Mit Genussrechten gehen Anleger das Risiko eines Totalverlustes ein, bei einer Insolvenz erfolgt die Rückzahlung der Einlage des Genusssrechte-inhabers aber erst nach vollständiger Befriedigung aller anderen Gläubiger. Und die Anleger verzichten auf Mitspracherechte. Aus diesen Gründen sollte man eigentlich nur mit spekulativem Spielgeld reingehen. Darüber dürften nur höhere Vermögen verfügen. Für Kleinanleger, die eine Altersvorsorge oder ein kleines Vermögen aufzubauen versuchen, sind diese Produkte schlicht zu risikobehaftet und damit ungeeignet.
Bei Prokon gibt es viele Anleger, die ein Vermögen aufbauen und gleichzeitig nach ethischen Kriterien anlegen wollen, speziell im Bereich der erneuerbaren Energien.

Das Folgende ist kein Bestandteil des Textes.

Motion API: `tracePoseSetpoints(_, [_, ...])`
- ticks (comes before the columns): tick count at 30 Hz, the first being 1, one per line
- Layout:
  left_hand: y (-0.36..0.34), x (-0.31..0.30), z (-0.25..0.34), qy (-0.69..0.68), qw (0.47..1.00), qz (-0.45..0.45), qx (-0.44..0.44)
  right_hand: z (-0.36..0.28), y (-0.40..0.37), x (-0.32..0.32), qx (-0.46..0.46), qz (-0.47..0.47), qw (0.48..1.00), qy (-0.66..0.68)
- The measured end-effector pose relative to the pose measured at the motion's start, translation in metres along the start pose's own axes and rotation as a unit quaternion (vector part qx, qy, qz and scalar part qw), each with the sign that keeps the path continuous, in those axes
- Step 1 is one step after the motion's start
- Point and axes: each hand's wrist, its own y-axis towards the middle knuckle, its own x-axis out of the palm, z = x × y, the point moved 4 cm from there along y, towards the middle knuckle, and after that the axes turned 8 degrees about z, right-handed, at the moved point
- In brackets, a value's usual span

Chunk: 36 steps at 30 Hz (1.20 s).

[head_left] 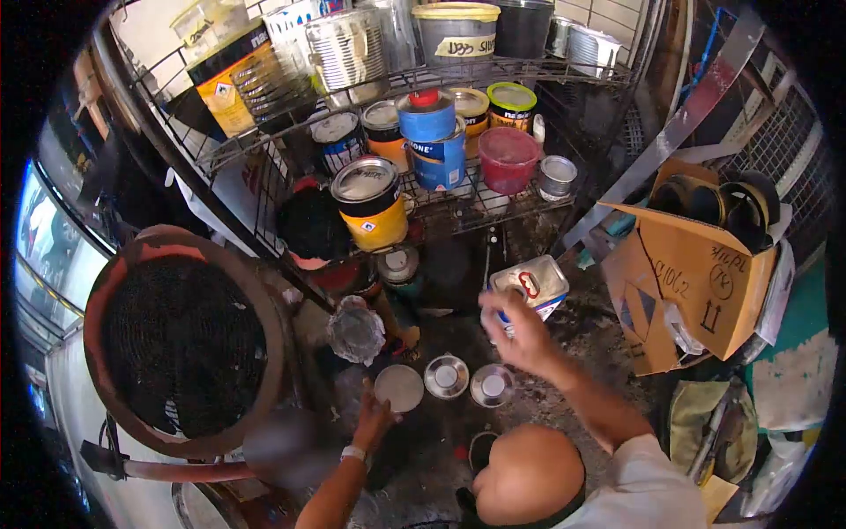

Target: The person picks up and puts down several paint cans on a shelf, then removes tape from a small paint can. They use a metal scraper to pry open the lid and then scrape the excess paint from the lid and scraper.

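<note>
My left hand [374, 421] is at the lower middle, its fingers closed against the near rim of a round tin [399, 389] with a pale grey top. To the right of that tin stand two small silver tins [446, 376] with raised round centres. Over the near edge of a white rectangular can [548, 280] is my right hand [520, 333], slightly blurred, its fingers bent and apart. I see nothing held in it. A red handle or clip [529, 284] shows on the can's top.
A wire shelf [423, 216] with several paint cans stands ahead, including a yellow can [370, 207] and a red tub [509, 160]. A crumpled foil-like cup [356, 331] is beside the tins. At right leans a cardboard box [696, 273]; at left, a large round mesh piece [181, 344].
</note>
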Motion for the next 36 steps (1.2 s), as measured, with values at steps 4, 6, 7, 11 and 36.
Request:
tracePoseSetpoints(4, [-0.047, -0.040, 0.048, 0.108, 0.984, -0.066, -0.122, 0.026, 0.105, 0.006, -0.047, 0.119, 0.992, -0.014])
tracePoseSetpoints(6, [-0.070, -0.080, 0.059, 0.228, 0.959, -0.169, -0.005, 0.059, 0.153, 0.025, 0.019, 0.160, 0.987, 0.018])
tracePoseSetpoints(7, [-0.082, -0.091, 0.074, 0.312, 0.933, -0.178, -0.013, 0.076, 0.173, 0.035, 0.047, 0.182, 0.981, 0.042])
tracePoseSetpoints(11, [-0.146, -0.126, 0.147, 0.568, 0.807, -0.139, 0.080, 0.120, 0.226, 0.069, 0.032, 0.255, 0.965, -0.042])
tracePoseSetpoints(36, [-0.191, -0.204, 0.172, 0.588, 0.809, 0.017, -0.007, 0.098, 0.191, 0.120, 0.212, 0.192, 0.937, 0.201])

Müssen solche Anleger ein derart hohes Risiko eingehen?
Es gibt durchaus grüne Investments, die nicht im Bereich des grauen Kapitalmarktes anzusiedeln sind. So gibt es Investmentfonds, die im Segment erneuerbare Energien investieren. Im Gegensatz zu Genussrechten stellen Investmentfonds Sondervermögen dar und sind gesetzlich reguliert.
Könnten Sie einem Laien kurz erklären, was den Investmentfonds vom Genussrecht unterscheidet?
Genussrechte stellen eine direkte Beteiligung an einer bestimmten Firma dar, allerdings ohne Mitspracherecht und im Nachrang im Falle einer Insolvenz dieser Firmen. Wenn diese insolvent geht, muss man mit einem Totalverlust rechnen. Demgegenüber sammelt ein Investmentfonds das Geld der Anleger ein und investiert es in unterschiedliche Anlageformen. Worin, mit welchem Anteil, dies ist - ebenso wie der Umgang mit den Anlegern - gesetzlich geregelt. Diese Kapitalanlagegesellschaften unterstehen der Finanzaufsicht.
Solchen Pflichten unterliegt Prokon nicht. Lässt sich die Seriosität daher überhaupt beurteilen?
Bei Genussrechten wird nur der Prospekt formal geprüft, nach inhaltlicher Vollständigkeit und Kohärenz. Nicht geprüft wird die Wirtschaftlichkeit des Unternehmenskonzeptes. Auch danach gibt es keine laufende Kontrolle. Die Seriosität solcher Produkte ist für Verbraucher nur schwer einschätzbar und auch nach der Anlageentscheidung nur schwer im Blick zu behalten. Was die Seriosität von Prokon angeht, dies zu bewerten ist nun Aufgabe der Justiz. Das ist aus Verbrauchersicht aber auch nicht die Hauptkritik. Prokon wandte sich mit seiner Werbung an Kleinsparer und das mit einem Produkt, das bestenfalls für Spekulanten geeignet ist, die sich bewusst auf die Risiken einlassen. Ich sehe hier eine erhebliche Verbrauchergefährdung, die der Staat eigentlich nicht zulassen darf.
Muss also der Gesetzgeber handeln?
Ich sehe die neue Regierung in der Verantwortung, für einen besseren Anlegerschutz zu sorgen. Die wichtigste Forderung ist, dass man den aktiven Vertrieb von Produkten des grauen Kapitalmarktes nicht mehr zulässt. Kleinanleger dürfen nicht mit solcher Werbung überhäuft oder in Verkaufsveranstaltungen gelockt werden. Das Mindeste wäre aber, dass die Anbieter dieser Anlageprodukte einer stärkeren Kontrolle durch die Finanzaufsicht unterstellt werden. Es gibt ein Kapitalanlagegesetzbuch. Dann möge man dort auch alle Kapitalanlagen mit einem einheitlichen Schutzniveau für Verbraucher regulieren.